No More Ankle Sprains Part II
Tuesday, March 06, 2007
Jolie Bookspan, M.Ed, PhD, FAWM
The previous post How To Treat Ankle Sprains and Prevent Them promised another effective technique on the missing link in preventing and rehabbing ankle sprains in today's post. It follows below. First, it made news yesterday that a well known name in spine research, Stuart McGill, found what I have been saying for nearly 30 years of my research career - that tightening the abs and "sucking them in" inhibits healthful movement, and using the popular "draw in the abs" technique is making yoga and Pilates classes the sources of more back pain and problems. The post What Abdominal Muscles Don't Do - The Missing Link shows why crunches and Pilates are not the best exercises for core muscles, and the comment replies to Healthier Backpack Carrying to Get Better Exercise and Stop Back Pain give more links on how abs really work. The next post will cover the news from Dr. McGill and my years of research of what works the abdominal muscles in healthier ways instead.
So today you get two breakthrough fitness posts in one. Now the promised second fun thing to do for more stable ankles. Maybe you never sprained your ankle but wear supportive shoes thinking that will keep you from sprains. Maybe you've sprained your ankle in the past, and rested it and keep it braced during activity thinking that will help, and did ankle exercises, usually consisting of "spelling the alphabet" in the air with your foot or using resistance bands. The "exercises" often do not prevent repeat sprains, leading people to think that exercise will not help and only bracing will "support" an ankle. Rest and bracing often make things worse - the numbers show many repeat sprains in people following this method. Why?

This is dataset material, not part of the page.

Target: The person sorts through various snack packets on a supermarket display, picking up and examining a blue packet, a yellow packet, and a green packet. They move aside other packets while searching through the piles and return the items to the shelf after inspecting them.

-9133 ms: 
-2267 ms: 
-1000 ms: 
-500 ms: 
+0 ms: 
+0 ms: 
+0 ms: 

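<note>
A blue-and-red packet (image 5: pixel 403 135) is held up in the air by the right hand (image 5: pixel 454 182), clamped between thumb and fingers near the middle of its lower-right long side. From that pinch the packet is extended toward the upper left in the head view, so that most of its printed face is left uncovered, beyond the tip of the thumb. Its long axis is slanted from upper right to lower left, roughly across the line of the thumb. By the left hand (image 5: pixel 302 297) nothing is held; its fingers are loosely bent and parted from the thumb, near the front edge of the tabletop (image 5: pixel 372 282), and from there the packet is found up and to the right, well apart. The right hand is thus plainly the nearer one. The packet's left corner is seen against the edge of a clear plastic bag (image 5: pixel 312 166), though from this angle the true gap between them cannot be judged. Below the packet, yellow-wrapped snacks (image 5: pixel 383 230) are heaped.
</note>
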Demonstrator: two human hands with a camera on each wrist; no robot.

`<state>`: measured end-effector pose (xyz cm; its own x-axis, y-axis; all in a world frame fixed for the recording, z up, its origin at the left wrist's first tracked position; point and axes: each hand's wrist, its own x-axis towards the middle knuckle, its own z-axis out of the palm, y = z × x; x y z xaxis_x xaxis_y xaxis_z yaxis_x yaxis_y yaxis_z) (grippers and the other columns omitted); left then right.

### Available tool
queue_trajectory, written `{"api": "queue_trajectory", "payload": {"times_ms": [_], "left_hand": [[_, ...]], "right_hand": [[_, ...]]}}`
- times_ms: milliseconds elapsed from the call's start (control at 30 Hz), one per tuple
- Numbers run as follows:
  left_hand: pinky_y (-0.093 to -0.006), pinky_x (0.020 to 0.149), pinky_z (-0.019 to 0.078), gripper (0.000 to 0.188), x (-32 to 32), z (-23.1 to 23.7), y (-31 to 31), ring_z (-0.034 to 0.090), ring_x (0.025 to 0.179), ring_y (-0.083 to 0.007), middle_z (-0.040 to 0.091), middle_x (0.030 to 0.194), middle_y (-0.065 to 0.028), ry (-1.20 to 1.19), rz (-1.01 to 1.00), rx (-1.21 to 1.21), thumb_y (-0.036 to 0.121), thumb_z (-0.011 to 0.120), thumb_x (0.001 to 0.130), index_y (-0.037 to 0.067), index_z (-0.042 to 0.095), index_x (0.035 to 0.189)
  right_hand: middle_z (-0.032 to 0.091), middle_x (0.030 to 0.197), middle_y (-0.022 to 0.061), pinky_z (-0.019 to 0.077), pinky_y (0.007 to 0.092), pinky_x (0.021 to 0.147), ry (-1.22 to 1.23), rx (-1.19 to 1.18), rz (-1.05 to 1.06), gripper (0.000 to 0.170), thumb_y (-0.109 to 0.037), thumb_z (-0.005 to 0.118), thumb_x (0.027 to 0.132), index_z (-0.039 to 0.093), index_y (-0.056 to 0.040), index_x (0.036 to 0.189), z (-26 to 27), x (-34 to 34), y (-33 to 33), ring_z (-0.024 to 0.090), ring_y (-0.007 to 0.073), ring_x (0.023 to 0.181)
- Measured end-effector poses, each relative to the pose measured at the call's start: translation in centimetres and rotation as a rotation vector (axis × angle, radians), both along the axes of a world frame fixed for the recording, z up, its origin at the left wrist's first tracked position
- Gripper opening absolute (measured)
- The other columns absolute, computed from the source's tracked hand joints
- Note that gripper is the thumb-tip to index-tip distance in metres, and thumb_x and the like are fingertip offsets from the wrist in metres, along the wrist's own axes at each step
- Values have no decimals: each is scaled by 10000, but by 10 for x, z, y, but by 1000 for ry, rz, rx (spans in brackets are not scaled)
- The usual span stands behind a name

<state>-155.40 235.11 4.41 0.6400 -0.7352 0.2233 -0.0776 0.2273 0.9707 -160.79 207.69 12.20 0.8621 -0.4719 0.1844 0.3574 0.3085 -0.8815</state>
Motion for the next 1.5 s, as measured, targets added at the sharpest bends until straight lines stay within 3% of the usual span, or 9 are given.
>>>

The missing link is receptors in your ankle that sense if you are standing straight on your ankle or if your ankle is bending outward, a movement called inversion. In an inversion sprain, the bottom of your foot turns toward the other leg and your ankle bends too much, overstretching or tearing the connective ligaments. Inversion is the most common source of sprains. There are two common beliefs in medicine - that strengthening will help prevent sprains, and that strengthening will not help. Both points of view are missing that preventing sprains requires something else - training the receptors that tell you if you are about to invert. This sense is called proprioception. Without it, the ankle does not send signals to your leg muscles to prevent you from turning it. With proprioception training, you learn how to sense ankle position and balance to keep it from inverting. Allowing inversion when stepping up or down is surprisingly common, even in people who exercise frequently. No wonder they get sprains. The last post showed the interesting proprioception drill of rising to toes while not allowing your ankle to invert. Try that first, then try this next step:
- Rise to tiptoe and lower to full foot, keeping your ankles straight without allowing your weight to shift over your small toes. Keep weight over your big and second toe. Repeat at least 10 times.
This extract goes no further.